- Born: March 23, 1937 Sibiti, Lékoumou Department, Republic of the Congo
- Died: January 25, 2024 (aged 86) Aubervilliers, Seine-Saint-Denis Department, France
- Occupations: Congolese politician and diplomat

= Jean-Pierre Nonault =

Congolese politician and diplomat

Jean-Pierre Nonault (23 March 1937 – 25 January 2024) was a Congolese politician and diplomat. He was Congo-Brazzaville's Ambassador to the Soviet Union from 1974 to 1979 and Ambassador to France from 1979 to 1984. Since 2002, he has been a member of the Senate of Congo-Brazzaville.

==Personal life==
Nonault's daughter, Arlette Soudan-Nonault is a former journalist and serves as the Republic of Congo's Minister of Tourism and Environment.

==Diplomatic and political career==
Nonault was born in Lékoumou Department in the southern part of the Republic of the Congo, also known as Congo-Brazzaville. In 1971, under the single-party regime of the Congolese Labour Party (PCT), he became government commissar of Kouilou Region. He was appointed as Director of the Congolese Information Agency on 13 November 1973. In 1974, President Marien Ngouabi appointed Nonault as Congo-Brazzaville's Ambassador to the Soviet Union; he presented his credentials as ambassador in September 1974. He was additionally accredited as Ambassador to Mongolia, presenting his credentials on 25 March 1976, and as Ambassador to Hungary, presenting his credentials on 28 April 1976.

Nonault was elected to the PCT Central Committee in 1979. He was then appointed as Ambassador to France, presenting his credentials to President Giscard d'Estaing on 25 October 1979. While residing in Paris, Nonault was also accredited as Ambassador to the United Kingdom beginning on 23 June 1980 and as Ambassador to Spain. Nonault remained at his post in Paris for over four years; he returned to Congo-Brazzaville in 1984 and took up the post of Secretary-General of the Ministry of Foreign Affairs. At the PCT's Third Ordinary Congress, held on 27-31 July 1984, he was re-elected to the PCT Central Committee.

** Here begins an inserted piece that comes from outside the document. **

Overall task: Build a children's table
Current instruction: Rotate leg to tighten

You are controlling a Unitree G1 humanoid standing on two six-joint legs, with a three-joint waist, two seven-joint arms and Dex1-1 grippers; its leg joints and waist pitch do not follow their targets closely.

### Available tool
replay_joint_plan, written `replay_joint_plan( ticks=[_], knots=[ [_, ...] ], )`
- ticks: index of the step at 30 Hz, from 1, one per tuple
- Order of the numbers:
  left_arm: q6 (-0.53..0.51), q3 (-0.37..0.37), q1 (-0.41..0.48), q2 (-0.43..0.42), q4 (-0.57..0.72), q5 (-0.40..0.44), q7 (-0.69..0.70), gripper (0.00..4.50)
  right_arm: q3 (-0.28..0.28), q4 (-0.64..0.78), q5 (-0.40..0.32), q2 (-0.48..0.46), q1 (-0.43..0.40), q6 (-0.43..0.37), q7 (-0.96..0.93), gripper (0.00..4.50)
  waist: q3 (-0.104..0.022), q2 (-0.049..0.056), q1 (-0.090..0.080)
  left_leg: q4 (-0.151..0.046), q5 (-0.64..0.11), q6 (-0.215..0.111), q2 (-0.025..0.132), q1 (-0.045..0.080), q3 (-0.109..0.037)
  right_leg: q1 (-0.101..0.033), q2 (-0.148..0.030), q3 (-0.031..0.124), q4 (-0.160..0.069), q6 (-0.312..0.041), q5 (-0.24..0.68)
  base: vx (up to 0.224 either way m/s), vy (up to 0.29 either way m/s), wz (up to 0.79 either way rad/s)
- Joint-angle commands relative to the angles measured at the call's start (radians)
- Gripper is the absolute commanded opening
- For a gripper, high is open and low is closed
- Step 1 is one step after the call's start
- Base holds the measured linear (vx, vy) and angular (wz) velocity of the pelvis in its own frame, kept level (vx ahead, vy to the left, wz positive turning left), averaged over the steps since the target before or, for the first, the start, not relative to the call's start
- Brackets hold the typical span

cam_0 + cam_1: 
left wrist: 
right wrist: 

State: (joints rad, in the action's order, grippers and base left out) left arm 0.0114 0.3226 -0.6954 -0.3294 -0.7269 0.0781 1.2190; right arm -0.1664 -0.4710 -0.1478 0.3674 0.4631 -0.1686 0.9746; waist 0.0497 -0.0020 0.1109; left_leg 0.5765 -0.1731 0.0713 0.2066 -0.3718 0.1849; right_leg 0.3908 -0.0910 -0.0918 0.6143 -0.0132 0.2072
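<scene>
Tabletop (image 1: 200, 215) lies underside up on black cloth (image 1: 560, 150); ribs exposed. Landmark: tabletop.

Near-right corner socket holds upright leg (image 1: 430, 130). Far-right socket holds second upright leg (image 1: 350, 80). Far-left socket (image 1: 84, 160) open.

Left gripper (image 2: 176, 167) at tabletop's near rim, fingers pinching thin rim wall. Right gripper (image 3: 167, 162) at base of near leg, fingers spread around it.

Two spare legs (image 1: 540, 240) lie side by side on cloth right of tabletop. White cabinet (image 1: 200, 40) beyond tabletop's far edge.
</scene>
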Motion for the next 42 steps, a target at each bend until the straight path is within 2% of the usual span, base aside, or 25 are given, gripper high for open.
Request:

In July 2002, Nonault was elected to the Senate as a PCT candidate in Cuvette Region, and he was designated as President of the Parliamentary Group of the United Democratic Forces and Allies in October 2002. He was also President of the Collective of Cuvette Senators. He was re-elected to the Senate in October 2005 as a PCT candidate in Cuvette Region. He received the votes of 56 electors, placing first and therefore winning the first of Cuvette's six available seats. As the oldest senator, Nonault presided over the election of the Senate bureau for the new term, an honor customarily reserved for the eldest member of the body, when the Senate resumed meeting on 10 October 2005.

Following the August 2008 Senate election, Nonault—still the oldest senator—again presided over the election of the Senate's bureau on 12 August 2008. The bureau from the previous Senate term was re-elected with only a few changes.

In early 2011, Nonault was appointed by the PCT leadership to chair the five-member Preparatory Committee for the PCT's Sixth Extraordinary Congress. At the Sixth Extraordinary Congress, held in July 2011, Nonault presided over the opening ceremony, and he was designated as President of the PCT's National Control and Evaluation Commission.

In the October 2011 Senate election, Nonault was re-elected to the Senate as a PCT candidate in Cuvette.